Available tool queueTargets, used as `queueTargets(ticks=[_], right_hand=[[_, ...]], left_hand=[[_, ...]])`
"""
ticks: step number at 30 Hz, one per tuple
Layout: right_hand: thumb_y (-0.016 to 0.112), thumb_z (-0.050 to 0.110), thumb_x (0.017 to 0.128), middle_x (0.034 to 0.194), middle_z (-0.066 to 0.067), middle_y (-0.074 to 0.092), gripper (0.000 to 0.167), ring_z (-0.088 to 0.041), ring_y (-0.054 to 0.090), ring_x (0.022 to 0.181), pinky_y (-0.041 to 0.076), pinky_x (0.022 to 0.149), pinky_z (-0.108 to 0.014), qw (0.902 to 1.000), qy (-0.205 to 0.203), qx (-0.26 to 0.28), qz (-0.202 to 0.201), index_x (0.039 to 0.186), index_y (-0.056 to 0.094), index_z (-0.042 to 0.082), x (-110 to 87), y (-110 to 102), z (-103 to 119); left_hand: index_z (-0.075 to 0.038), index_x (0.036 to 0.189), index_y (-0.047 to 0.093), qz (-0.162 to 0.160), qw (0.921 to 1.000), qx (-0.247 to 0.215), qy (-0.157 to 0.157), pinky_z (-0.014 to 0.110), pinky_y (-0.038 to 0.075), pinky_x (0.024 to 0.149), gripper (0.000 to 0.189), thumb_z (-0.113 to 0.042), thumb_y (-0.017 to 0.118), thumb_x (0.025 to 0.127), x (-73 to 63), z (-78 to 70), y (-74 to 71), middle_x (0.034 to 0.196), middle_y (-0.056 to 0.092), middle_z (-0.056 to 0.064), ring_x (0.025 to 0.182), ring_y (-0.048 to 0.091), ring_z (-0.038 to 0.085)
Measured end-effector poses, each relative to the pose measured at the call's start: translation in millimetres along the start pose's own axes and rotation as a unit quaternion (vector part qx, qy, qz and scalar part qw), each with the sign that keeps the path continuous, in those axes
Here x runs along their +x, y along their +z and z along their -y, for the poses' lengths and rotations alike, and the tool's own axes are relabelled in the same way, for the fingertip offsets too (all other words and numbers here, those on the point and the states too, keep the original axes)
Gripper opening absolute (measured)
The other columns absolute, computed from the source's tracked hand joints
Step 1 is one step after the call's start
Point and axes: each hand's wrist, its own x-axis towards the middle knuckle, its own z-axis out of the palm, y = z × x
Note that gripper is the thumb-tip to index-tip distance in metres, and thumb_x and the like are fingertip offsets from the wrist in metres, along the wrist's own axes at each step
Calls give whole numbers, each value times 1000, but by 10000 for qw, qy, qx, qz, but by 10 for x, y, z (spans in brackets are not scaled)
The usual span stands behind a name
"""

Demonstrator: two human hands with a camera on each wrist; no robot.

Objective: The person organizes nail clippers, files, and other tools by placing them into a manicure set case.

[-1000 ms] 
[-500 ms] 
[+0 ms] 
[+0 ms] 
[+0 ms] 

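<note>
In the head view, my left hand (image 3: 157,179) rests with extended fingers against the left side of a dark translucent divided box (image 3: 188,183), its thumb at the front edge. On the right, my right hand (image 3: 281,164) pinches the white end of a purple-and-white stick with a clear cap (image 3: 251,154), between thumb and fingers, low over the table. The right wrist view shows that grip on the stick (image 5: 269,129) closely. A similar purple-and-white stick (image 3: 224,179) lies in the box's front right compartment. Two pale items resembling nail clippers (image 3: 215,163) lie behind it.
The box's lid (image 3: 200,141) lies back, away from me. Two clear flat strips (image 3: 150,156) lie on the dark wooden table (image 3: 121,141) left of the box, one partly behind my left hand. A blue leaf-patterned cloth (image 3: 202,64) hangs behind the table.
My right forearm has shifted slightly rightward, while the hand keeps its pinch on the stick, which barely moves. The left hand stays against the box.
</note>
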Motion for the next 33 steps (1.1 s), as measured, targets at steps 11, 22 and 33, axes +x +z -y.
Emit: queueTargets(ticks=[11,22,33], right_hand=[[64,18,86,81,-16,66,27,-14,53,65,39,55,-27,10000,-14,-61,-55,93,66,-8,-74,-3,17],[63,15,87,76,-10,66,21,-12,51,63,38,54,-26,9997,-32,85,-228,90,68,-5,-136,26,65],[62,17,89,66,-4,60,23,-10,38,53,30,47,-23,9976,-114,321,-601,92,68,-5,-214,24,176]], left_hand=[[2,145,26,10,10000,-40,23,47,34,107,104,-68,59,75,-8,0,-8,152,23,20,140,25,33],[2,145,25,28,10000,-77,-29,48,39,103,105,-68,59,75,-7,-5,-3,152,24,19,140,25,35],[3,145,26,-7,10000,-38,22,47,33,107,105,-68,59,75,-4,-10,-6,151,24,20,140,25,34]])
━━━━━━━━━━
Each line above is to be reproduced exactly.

Available tool queueTargets, used as `queueTargets(ticks=[_], right_hand=[[_, ...]], left_hand=[[_, ...]])`
"""
ticks: step number at 30 Hz, one per tuple
Layout: right_hand: thumb_y (-0.016 to 0.112), thumb_z (-0.050 to 0.110), thumb_x (0.017 to 0.128), middle_x (0.034 to 0.194), middle_z (-0.066 to 0.067), middle_y (-0.074 to 0.092), gripper (0.000 to 0.167), ring_z (-0.088 to 0.041), ring_y (-0.054 to 0.090), ring_x (0.022 to 0.181), pinky_y (-0.041 to 0.076), pinky_x (0.022 to 0.149), pinky_z (-0.108 to 0.014), qw (0.902 to 1.000), qy (-0.205 to 0.203), qx (-0.26 to 0.28), qz (-0.202 to 0.201), index_x (0.039 to 0.186), index_y (-0.056 to 0.094), index_z (-0.042 to 0.082), x (-110 to 87), y (-110 to 102), z (-103 to 119); left_hand: index_z (-0.075 to 0.038), index_x (0.036 to 0.189), index_y (-0.047 to 0.093), qz (-0.162 to 0.160), qw (0.921 to 1.000), qx (-0.247 to 0.215), qy (-0.157 to 0.157), pinky_z (-0.014 to 0.110), pinky_y (-0.038 to 0.075), pinky_x (0.024 to 0.149), gripper (0.000 to 0.189), thumb_z (-0.113 to 0.042), thumb_y (-0.017 to 0.118), thumb_x (0.025 to 0.127), x (-73 to 63), z (-78 to 70), y (-74 to 71), middle_x (0.034 to 0.196), middle_y (-0.056 to 0.092), middle_z (-0.056 to 0.064), ring_x (0.025 to 0.182), ring_y (-0.048 to 0.091), ring_z (-0.038 to 0.085)
Measured end-effector poses, each relative to the pose measured at the call's start: translation in millimetres along the start pose's own axes and rotation as a unit quaternion (vector part qx, qy, qz and scalar part qw), each with the sign that keeps the path continuous, in those axes
Here x runs along their +x, y along their +z and z along their -y, for the poses' lengths and rotations alike, and the tool's own axes are relabelled in the same way, for the fingertip offsets too (all other words and numbers here, those on the point and the states too, keep the original axes)
Gripper opening absolute (measured)
The other columns absolute, computed from the source's tracked hand joints
Step 1 is one step after the call's start
Point and axes: each hand's wrist, its own x-axis towards the middle knuckle, its own z-axis out of the palm, y = z × x
Note that gripper is the thumb-tip to index-tip distance in metres, and thumb_x and the like are fingertip offsets from the wrist in metres, along the wrist's own axes at each step
Calls give whole numbers, each value times 1000, but by 10000 for qw, qy, qx, qz, but by 10 for x, y, z (spans in brackets are not scaled)
The usual span stands behind a name
"""

Demonstrator: two human hands with a camera on each wrist; no robot.

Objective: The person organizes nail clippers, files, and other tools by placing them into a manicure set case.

[-1000 ms] 
[-500 ms] 
[+0 ms] 
[+0 ms] 
[+0 ms] 

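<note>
In the head view, my left hand (image 3: 157,179) rests with extended fingers against the left side of a dark translucent divided box (image 3: 188,183), its thumb at the front edge. On the right, my right hand (image 3: 281,164) pinches the white end of a purple-and-white stick with a clear cap (image 3: 251,154), between thumb and fingers, low over the table. The right wrist view shows that grip on the stick (image 5: 269,129) closely. A similar purple-and-white stick (image 3: 224,179) lies in the box's front right compartment. Two pale items resembling nail clippers (image 3: 215,163) lie behind it.
The box's lid (image 3: 200,141) lies back, away from me. Two clear flat strips (image 3: 150,156) lie on the dark wooden table (image 3: 121,141) left of the box, one partly behind my left hand. A blue leaf-patterned cloth (image 3: 202,64) hangs behind the table.
My right forearm has shifted slightly rightward, while the hand keeps its pinch on the stick, which barely moves. The left hand stays against the box.
</note>
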Motion for the next 33 steps (1.1 s), as measured, targets at steps 11, 22 and 33, axes +x +z -y.
Emit: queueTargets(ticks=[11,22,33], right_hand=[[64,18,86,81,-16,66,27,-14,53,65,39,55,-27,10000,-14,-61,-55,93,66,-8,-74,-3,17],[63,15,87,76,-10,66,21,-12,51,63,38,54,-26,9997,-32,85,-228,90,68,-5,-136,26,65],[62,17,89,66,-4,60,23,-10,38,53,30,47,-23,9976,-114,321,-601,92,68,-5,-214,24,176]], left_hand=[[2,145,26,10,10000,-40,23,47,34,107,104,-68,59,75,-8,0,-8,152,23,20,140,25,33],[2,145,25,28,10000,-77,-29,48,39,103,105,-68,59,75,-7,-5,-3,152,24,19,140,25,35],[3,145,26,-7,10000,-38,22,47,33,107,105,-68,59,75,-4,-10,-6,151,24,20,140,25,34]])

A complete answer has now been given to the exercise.